* **PROBLEM**:
Copy every line of the material below exactly.

* **PROVIDED DATA**:
--- START ---

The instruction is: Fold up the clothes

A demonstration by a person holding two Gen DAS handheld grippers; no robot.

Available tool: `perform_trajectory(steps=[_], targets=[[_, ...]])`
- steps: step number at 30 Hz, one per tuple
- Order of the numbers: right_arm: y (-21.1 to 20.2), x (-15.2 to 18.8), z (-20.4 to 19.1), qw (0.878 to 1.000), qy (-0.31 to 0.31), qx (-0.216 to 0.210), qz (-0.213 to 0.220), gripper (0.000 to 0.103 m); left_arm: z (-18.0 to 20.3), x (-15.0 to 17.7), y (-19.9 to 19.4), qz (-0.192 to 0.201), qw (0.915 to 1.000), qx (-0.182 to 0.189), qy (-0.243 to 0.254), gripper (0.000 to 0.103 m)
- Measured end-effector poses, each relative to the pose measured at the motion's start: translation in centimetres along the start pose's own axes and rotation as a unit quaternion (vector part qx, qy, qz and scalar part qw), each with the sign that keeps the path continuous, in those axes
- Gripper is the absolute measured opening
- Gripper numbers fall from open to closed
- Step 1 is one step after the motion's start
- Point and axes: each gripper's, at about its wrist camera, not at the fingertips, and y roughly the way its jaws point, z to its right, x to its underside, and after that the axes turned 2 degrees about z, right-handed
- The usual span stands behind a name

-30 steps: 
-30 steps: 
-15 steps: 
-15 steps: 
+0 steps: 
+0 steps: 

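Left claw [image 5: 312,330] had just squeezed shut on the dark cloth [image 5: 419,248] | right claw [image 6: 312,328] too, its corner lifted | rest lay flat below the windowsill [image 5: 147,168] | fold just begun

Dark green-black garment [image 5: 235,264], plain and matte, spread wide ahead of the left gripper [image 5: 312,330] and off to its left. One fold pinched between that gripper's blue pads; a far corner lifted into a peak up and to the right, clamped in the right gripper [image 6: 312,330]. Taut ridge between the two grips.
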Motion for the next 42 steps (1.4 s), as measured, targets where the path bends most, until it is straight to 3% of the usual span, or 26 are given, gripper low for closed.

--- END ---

* **ANSWER SECTION**:
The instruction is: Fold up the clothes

A demonstration by a person holding two Gen DAS handheld grippers; no robot.

Available tool: `perform_trajectory(steps=[_], targets=[[_, ...]])`
- steps: step number at 30 Hz, one per tuple
- Order of the numbers: right_arm: y (-21.1 to 20.2), x (-15.2 to 18.8), z (-20.4 to 19.1), qw (0.878 to 1.000), qy (-0.31 to 0.31), qx (-0.216 to 0.210), qz (-0.213 to 0.220), gripper (0.000 to 0.103 m); left_arm: z (-18.0 to 20.3), x (-15.0 to 17.7), y (-19.9 to 19.4), qz (-0.192 to 0.201), qw (0.915 to 1.000), qx (-0.182 to 0.189), qy (-0.243 to 0.254), gripper (0.000 to 0.103 m)
- Measured end-effector poses, each relative to the pose measured at the motion's start: translation in centimetres along the start pose's own axes and rotation as a unit quaternion (vector part qx, qy, qz and scalar part qw), each with the sign that keeps the path continuous, in those axes
- Gripper is the absolute measured opening
- Gripper numbers fall from open to closed
- Step 1 is one step after the motion's start
- Point and axes: each gripper's, at about its wrist camera, not at the fingertips, and y roughly the way its jaws point, z to its right, x to its underside, and after that the axes turned 2 degrees about z, right-handed
- The usual span stands behind a name

-30 steps: 
-30 steps: 
-15 steps: 
-15 steps: 
+0 steps: 
+0 steps: 

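Left claw [image 5: 312,330] had just squeezed shut on the dark cloth [image 5: 419,248] | right claw [image 6: 312,328] too, its corner lifted | rest lay flat below the windowsill [image 5: 147,168] | fold just begun

Dark green-black garment [image 5: 235,264], plain and matte, spread wide ahead of the left gripper [image 5: 312,330] and off to its left. One fold pinched between that gripper's blue pads; a far corner lifted into a peak up and to the right, clamped in the right gripper [image 6: 312,330]. Taut ridge between the two grips.
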Motion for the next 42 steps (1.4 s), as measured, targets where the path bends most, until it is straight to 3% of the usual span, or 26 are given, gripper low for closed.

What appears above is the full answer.